TASK ITEM: Determine how many lines below contain the word "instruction", then state only that figure.
Segment Start: RECORD EXTRACTS
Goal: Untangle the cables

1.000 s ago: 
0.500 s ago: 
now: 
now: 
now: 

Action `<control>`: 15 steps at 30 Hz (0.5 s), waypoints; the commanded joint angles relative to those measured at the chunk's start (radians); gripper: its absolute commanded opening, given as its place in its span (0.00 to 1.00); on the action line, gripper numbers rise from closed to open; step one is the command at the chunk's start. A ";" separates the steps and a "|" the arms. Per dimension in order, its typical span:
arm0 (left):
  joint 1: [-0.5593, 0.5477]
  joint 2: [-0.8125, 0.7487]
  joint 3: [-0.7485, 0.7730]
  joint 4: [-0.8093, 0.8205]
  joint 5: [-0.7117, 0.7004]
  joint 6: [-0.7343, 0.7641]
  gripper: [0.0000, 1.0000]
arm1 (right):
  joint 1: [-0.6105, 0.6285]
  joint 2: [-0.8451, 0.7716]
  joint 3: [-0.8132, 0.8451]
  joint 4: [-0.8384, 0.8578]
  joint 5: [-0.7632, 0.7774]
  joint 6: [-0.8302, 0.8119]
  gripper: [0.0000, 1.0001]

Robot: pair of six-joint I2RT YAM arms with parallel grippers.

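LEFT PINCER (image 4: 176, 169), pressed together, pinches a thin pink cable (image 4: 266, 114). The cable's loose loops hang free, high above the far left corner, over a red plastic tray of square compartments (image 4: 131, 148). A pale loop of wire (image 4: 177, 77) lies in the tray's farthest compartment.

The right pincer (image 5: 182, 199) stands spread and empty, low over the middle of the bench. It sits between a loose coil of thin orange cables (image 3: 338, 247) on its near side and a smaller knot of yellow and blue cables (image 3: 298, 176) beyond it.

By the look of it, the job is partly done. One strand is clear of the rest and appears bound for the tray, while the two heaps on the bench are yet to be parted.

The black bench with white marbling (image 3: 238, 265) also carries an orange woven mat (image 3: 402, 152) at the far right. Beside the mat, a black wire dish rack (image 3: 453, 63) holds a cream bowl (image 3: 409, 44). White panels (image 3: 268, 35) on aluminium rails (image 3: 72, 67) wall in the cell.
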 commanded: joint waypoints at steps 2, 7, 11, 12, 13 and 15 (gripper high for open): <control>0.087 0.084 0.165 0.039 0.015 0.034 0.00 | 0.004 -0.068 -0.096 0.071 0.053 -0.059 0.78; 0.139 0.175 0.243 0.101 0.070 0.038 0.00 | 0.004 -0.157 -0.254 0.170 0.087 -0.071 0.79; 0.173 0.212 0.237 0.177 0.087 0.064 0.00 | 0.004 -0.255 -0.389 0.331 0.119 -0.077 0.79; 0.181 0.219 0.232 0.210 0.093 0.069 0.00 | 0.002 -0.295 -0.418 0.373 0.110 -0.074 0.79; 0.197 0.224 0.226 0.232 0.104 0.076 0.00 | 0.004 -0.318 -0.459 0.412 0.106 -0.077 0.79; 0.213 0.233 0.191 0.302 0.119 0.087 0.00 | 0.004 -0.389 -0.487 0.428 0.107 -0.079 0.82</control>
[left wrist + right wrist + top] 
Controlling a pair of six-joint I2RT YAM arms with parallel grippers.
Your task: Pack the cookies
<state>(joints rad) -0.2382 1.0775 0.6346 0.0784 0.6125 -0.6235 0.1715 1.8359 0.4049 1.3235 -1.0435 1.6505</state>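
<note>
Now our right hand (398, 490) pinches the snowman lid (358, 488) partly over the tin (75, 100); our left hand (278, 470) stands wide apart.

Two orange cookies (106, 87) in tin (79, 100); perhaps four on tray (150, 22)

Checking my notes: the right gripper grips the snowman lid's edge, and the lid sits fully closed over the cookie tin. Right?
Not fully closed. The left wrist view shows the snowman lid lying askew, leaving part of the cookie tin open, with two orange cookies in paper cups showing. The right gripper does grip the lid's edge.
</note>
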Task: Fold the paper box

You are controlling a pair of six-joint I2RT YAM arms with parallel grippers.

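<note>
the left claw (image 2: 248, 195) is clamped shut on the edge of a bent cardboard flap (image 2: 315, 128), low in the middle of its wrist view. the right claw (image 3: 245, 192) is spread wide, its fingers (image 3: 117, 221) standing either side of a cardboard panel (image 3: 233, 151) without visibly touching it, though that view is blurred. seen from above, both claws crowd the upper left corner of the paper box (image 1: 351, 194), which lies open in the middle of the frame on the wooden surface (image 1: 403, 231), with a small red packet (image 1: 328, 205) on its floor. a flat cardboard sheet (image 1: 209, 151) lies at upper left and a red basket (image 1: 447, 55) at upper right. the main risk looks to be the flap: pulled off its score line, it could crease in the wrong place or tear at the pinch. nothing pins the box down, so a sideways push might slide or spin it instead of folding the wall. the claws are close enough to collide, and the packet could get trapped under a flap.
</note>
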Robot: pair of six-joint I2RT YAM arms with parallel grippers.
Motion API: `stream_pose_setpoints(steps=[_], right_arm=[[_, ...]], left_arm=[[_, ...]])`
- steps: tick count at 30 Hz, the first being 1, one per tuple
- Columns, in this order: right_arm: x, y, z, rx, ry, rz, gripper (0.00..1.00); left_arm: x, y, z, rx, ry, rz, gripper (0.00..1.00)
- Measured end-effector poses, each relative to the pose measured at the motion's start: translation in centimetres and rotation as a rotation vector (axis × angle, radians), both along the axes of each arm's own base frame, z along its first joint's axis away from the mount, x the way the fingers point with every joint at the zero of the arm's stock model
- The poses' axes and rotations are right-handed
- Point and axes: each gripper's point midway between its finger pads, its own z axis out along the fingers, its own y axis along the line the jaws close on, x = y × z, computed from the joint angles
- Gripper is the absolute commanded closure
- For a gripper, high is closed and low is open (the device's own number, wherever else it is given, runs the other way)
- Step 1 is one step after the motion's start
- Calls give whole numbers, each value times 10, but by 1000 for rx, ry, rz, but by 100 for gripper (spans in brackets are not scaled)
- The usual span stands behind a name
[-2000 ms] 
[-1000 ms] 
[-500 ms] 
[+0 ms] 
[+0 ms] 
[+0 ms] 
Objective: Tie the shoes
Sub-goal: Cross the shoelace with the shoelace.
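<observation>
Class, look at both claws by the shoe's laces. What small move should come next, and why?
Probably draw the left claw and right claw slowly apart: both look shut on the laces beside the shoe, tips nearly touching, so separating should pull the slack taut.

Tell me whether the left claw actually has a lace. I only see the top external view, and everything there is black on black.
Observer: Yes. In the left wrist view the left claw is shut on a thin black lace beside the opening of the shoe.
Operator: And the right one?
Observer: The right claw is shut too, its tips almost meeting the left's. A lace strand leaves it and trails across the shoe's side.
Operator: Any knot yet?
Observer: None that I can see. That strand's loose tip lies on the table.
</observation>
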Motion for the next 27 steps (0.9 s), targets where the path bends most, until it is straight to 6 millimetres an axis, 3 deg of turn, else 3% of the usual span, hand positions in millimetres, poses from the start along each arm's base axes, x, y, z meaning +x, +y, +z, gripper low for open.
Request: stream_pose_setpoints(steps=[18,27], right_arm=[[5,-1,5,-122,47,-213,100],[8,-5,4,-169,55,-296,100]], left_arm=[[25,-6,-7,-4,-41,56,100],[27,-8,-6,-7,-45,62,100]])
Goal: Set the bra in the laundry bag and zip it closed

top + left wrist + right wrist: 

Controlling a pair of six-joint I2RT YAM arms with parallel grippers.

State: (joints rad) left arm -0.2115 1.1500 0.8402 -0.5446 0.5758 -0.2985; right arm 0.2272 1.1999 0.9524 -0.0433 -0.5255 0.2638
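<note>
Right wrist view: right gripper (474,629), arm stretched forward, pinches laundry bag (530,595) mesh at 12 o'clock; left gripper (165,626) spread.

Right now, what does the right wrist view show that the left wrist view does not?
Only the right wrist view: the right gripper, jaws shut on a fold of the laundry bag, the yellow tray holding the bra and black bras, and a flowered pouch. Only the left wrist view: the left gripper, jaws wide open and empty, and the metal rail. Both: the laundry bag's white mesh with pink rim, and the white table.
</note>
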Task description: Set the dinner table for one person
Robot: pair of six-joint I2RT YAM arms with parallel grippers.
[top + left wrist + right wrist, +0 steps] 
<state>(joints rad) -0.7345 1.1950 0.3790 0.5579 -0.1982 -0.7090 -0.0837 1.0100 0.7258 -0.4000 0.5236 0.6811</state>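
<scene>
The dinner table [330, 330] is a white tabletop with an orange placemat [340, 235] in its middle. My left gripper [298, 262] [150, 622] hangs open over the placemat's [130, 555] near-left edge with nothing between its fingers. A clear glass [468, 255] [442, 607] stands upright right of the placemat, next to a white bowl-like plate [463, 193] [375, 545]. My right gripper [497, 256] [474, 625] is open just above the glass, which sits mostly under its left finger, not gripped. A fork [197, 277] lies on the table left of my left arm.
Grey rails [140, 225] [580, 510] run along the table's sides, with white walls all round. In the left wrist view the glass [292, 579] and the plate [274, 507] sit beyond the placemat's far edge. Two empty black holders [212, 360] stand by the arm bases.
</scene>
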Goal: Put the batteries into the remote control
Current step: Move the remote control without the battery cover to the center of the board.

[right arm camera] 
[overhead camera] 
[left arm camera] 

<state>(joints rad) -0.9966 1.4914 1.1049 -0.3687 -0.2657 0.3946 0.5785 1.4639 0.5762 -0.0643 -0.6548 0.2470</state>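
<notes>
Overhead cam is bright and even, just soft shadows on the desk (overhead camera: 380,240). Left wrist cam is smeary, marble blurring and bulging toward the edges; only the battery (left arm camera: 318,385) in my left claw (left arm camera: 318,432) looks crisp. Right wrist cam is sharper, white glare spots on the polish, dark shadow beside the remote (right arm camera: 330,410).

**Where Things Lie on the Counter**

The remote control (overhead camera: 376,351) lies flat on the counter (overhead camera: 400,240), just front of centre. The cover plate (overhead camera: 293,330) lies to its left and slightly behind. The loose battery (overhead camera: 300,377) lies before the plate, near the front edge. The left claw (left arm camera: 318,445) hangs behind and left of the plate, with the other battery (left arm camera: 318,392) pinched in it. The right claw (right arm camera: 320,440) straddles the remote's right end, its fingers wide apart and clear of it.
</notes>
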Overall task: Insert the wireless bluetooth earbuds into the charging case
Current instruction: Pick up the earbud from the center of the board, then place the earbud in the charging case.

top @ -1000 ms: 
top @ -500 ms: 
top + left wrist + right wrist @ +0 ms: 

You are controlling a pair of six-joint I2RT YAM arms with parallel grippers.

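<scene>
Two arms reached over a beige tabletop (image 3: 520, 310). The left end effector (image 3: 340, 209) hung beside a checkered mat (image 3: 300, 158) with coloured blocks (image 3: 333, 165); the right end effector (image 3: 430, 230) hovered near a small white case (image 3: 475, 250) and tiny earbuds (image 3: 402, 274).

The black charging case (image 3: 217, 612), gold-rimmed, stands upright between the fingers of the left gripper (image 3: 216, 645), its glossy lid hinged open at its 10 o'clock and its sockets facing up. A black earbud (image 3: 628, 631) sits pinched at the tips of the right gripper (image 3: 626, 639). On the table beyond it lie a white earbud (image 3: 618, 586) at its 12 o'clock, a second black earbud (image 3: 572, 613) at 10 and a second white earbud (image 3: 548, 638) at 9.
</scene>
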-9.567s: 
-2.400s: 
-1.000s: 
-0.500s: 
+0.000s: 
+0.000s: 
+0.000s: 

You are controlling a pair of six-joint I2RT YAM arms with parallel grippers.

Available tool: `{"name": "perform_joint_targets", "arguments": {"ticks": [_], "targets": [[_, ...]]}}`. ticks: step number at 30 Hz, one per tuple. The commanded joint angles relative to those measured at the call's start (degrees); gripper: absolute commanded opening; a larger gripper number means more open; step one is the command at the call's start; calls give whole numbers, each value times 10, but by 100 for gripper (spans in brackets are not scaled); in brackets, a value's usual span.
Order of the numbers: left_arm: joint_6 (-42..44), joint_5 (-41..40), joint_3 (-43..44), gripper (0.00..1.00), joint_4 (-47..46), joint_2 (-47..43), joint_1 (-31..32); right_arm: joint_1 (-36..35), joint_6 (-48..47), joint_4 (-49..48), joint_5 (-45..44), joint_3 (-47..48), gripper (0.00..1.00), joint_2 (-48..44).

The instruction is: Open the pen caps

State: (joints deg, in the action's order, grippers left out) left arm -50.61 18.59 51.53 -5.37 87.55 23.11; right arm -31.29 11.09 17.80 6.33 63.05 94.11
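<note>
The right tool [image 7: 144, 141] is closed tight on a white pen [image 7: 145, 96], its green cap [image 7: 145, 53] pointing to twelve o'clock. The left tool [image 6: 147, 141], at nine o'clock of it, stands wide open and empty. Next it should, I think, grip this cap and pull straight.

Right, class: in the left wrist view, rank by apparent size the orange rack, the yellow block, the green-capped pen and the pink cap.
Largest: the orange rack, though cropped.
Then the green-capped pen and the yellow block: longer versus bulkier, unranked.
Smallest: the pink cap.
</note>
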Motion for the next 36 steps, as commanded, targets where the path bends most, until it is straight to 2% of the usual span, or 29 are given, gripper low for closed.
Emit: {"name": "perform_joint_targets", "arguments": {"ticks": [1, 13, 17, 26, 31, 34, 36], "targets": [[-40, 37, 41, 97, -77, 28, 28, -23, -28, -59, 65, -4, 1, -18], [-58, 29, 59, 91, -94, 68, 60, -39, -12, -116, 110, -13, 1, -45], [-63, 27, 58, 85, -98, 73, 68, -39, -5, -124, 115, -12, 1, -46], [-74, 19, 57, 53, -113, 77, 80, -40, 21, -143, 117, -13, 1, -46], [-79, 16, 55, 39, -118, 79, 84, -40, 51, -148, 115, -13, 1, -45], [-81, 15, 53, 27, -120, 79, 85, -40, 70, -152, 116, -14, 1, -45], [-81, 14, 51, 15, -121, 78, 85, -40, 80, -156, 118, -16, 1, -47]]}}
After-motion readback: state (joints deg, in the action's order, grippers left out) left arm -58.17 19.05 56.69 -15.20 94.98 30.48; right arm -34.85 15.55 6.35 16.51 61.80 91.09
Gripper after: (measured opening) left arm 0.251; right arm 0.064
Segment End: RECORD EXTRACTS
RESULT OF THE TASK: 2